Justices Dawn Gregory, Priya Sewnarine-Beharry and Rishi Persaud today threw out the appeal of Misenga Jones against the decision of Chief Justice Roxane George that the recount votes be used for the declaration of the result of the March 2nd general elections.
The judges also ruled that the Chief Election Officer (CEO) must submit his Section 96 report on the basis of the recount of votes. Justice Sewnarine-Beharry said that the CEO is under the direction of GECOM.
Justice Sewnarine-Beharry also ruled that the Justice George did not have jurisdiction to inquire into the validity of Section 22 of the Election Laws (Amendment) Act. Justice Gregory was of the view that Justice George did have jurisdiction.
Justice Gregory found that many of the reliefs sought by Jones were matters properly for an election petition. She upheld the recount process.
By a majority, the court first declined an application by Jones’ counsel, Roysdale Forde for a stay of execution. Justice Gregory said she was inclined to grant a stay of the day. However, Justices Persaud and Sewnarine-Beharry voted against.

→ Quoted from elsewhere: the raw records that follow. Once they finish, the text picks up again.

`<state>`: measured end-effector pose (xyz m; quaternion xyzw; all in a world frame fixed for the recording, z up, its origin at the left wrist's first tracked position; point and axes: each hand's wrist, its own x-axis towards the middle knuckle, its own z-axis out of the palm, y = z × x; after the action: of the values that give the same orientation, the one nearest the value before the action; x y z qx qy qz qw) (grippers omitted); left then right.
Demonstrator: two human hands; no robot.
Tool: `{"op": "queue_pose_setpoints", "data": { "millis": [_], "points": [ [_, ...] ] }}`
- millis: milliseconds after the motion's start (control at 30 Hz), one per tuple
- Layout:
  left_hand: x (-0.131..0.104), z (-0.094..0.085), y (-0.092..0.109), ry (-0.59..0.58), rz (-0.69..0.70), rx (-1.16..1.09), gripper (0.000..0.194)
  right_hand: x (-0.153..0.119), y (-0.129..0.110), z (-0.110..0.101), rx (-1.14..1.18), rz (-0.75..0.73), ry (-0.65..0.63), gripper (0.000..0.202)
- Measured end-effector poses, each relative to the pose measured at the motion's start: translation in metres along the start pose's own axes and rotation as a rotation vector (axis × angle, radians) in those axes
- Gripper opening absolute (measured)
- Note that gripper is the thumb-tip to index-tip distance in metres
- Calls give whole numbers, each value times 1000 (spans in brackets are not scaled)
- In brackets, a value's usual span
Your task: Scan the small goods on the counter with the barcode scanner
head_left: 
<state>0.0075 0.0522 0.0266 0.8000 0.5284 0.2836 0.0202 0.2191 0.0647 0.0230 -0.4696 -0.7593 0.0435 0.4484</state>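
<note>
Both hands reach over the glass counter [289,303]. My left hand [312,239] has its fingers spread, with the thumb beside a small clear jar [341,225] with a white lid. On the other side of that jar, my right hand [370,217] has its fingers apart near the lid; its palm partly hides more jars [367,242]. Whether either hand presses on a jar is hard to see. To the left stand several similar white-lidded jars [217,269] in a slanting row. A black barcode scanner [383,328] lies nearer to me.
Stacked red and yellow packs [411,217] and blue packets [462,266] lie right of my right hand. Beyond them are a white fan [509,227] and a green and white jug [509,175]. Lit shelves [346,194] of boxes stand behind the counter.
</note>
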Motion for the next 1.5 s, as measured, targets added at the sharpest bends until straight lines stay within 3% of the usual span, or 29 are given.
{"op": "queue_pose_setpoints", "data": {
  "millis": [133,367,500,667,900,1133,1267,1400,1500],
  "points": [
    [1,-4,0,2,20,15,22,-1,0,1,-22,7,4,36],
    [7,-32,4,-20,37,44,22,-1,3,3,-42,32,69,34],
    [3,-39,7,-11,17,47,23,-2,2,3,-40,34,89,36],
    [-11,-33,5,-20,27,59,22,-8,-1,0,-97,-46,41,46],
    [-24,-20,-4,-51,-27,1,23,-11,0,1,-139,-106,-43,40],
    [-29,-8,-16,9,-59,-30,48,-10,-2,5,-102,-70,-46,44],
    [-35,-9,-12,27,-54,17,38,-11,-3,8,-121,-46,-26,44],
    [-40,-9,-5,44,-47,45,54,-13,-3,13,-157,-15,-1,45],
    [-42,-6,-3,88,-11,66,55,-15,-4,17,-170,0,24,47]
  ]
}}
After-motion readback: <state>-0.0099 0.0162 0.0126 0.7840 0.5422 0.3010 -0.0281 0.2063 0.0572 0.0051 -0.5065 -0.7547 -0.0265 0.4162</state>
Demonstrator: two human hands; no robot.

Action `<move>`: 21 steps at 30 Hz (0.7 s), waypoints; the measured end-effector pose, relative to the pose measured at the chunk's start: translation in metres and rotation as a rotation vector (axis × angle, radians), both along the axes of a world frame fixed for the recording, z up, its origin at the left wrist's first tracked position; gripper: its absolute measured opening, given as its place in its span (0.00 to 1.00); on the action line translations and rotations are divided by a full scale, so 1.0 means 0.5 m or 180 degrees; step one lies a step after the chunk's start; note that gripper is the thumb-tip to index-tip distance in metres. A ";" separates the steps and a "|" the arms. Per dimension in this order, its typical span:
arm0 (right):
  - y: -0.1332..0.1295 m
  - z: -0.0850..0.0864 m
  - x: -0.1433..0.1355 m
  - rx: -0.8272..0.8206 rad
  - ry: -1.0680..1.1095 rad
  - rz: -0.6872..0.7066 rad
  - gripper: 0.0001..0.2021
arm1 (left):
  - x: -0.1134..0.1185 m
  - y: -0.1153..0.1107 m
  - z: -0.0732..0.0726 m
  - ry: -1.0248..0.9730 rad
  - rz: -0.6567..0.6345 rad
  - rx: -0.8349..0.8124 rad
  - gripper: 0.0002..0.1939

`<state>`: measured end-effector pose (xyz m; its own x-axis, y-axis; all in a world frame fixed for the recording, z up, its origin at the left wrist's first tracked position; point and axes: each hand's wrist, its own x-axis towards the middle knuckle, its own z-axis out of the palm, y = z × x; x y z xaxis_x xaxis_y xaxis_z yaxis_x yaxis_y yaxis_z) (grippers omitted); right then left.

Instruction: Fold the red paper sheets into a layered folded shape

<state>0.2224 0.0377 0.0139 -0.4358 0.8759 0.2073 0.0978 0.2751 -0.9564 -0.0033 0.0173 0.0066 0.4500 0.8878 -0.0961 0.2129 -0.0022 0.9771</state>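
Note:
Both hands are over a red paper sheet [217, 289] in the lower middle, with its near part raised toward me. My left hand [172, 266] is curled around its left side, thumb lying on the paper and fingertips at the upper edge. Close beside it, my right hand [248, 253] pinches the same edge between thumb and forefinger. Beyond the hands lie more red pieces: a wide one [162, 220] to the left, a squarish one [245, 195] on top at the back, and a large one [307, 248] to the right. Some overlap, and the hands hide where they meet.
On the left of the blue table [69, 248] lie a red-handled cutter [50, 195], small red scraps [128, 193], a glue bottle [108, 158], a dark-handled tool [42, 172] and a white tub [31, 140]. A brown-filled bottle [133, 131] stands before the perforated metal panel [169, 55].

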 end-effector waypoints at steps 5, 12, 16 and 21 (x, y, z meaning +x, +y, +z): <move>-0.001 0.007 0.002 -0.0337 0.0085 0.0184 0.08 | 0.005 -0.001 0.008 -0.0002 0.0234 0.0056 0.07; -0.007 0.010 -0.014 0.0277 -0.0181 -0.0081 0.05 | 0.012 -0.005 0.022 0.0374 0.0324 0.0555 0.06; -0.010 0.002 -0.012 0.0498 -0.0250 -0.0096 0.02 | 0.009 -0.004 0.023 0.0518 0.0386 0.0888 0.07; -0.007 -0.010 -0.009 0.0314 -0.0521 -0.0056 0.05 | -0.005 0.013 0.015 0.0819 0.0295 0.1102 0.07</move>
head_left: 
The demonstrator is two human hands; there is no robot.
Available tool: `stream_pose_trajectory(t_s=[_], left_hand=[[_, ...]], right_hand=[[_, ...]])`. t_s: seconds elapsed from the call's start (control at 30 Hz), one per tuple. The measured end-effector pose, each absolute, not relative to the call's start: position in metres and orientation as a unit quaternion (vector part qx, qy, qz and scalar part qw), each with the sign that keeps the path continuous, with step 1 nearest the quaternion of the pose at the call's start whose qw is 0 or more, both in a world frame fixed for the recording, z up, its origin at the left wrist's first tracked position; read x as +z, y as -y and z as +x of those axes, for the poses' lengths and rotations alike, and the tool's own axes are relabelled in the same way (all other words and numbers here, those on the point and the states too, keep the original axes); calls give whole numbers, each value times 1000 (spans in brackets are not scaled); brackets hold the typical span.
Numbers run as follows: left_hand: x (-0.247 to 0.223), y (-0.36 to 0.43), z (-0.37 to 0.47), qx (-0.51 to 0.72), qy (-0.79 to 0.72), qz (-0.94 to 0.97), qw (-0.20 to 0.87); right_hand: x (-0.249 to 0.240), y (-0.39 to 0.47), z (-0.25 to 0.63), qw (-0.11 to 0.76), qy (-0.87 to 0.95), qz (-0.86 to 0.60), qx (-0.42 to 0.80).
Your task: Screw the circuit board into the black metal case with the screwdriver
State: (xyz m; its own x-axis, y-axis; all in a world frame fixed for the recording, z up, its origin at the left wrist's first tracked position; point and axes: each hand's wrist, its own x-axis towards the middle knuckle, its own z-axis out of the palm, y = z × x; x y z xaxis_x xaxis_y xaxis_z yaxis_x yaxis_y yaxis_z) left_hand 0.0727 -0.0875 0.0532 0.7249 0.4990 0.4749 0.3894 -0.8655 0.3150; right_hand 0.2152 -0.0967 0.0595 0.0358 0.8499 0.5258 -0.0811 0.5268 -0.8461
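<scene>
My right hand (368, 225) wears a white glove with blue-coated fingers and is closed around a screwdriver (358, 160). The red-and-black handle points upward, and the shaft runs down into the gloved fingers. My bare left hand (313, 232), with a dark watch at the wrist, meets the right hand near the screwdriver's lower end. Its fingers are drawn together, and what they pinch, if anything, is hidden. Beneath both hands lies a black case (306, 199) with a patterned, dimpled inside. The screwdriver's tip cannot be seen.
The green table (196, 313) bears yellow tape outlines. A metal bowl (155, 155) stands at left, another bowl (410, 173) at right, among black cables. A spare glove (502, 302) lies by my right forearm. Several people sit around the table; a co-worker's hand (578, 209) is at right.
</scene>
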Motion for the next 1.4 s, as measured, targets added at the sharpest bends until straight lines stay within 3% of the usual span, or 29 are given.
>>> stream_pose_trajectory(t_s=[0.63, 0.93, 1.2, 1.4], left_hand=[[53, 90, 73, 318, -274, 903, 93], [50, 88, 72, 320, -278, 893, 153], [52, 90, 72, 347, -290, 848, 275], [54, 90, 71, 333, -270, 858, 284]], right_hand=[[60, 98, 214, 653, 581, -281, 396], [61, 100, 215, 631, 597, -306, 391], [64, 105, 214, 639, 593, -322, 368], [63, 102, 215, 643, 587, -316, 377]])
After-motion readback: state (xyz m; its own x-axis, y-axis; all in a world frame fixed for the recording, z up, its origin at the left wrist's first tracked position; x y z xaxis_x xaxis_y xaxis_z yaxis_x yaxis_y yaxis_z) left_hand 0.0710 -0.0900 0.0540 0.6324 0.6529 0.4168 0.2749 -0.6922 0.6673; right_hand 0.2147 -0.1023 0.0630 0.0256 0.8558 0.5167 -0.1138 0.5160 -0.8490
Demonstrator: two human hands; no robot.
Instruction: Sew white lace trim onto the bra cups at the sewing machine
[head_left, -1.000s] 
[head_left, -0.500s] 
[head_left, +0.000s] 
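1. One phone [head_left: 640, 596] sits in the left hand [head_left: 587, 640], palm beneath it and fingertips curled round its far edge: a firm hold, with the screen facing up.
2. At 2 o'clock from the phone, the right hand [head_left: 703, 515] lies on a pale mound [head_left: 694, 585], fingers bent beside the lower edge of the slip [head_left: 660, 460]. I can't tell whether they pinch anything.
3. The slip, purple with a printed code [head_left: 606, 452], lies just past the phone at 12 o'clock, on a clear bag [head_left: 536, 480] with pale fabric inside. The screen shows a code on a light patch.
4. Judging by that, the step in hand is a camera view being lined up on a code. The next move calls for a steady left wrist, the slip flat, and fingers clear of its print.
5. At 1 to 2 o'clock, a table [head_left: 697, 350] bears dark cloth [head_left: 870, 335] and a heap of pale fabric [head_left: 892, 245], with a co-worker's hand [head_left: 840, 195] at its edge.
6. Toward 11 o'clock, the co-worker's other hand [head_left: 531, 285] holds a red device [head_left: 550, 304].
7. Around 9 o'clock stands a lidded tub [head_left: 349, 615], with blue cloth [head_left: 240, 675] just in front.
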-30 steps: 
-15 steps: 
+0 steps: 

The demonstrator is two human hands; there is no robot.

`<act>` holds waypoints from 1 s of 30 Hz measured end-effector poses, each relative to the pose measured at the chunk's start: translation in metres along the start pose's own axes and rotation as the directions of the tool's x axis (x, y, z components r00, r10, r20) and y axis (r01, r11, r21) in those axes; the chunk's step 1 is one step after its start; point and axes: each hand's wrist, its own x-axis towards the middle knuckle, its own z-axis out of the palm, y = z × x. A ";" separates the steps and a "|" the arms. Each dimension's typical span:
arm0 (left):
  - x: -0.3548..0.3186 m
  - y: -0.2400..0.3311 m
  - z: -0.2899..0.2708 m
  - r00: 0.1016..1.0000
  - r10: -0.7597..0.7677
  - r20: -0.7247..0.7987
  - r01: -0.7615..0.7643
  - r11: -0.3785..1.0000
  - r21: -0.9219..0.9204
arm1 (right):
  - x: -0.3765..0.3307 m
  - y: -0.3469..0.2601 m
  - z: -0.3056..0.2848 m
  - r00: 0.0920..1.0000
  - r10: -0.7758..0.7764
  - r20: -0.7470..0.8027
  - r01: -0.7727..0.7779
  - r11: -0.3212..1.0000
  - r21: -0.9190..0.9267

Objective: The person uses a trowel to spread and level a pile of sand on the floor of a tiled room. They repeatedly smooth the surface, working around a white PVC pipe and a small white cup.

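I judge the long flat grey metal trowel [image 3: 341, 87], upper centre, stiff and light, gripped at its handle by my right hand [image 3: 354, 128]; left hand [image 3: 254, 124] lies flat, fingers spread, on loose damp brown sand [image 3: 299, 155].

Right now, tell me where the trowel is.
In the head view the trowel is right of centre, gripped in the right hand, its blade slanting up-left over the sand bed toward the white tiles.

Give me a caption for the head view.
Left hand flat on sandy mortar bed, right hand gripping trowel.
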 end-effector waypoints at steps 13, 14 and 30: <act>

However after a further intervention by attorney Maxwell Edwards for the Attorney General Basil Williams, Justice Gregory then said that two judges were willing to grant a stay of one day. Justice Sewnarine-Beharry then interjected that for the record she was against a stay.
When Justice Gregory had first asked Kim Kyte-Thomas, counsel for Claudette Singh, GECOM Chair, what her position on a stay was Kyte-Thomas said she was vehemently against a stay. She declared the action before the court as “frivolous and vexatious” and added that it was untenable for GECOM to be detained from its work. She said there was noting to be stayed and wondered whether GECOM would be able to declare a result by 2025. “The work of GECOM must be completed!”, she thundered.
It was thereafter that Edwards was heard again as he said he had not been heard in full because of apparent technical problems and Justice Gregory then said that two judges were prepared to grant a 24-hour stay.
The impact of a stay was also raised at today’s hearings since several attorneys pointed out that the court made no order but rather it was the dismissal of an appeal which was seen to be an abuse of the court process. Under the circumstances it would appear that GECOM can still proceed with a declaration.
Jones’ appeal contended that Justice George-Wiltshire erred in law in her pronouncements on the recount, the results of which she said is the only data that could be used by the Guyana Elections Commission (GECOM) to declare a winner of the elections in keeping with a judgment by the CCJ.
Jones was challenging the validity of Order 60, which facilitated the recount.
As Jones also contended in her appeal, Williams wanted the court to set aside the Chief Justice’s findings that that Section 18 of Election Laws (Amendment) is not in conflict, or tension, with Article 177 of the Constitution, and that it does not breach the separation of powers doctrine and that it is accordingly not unconstitutional.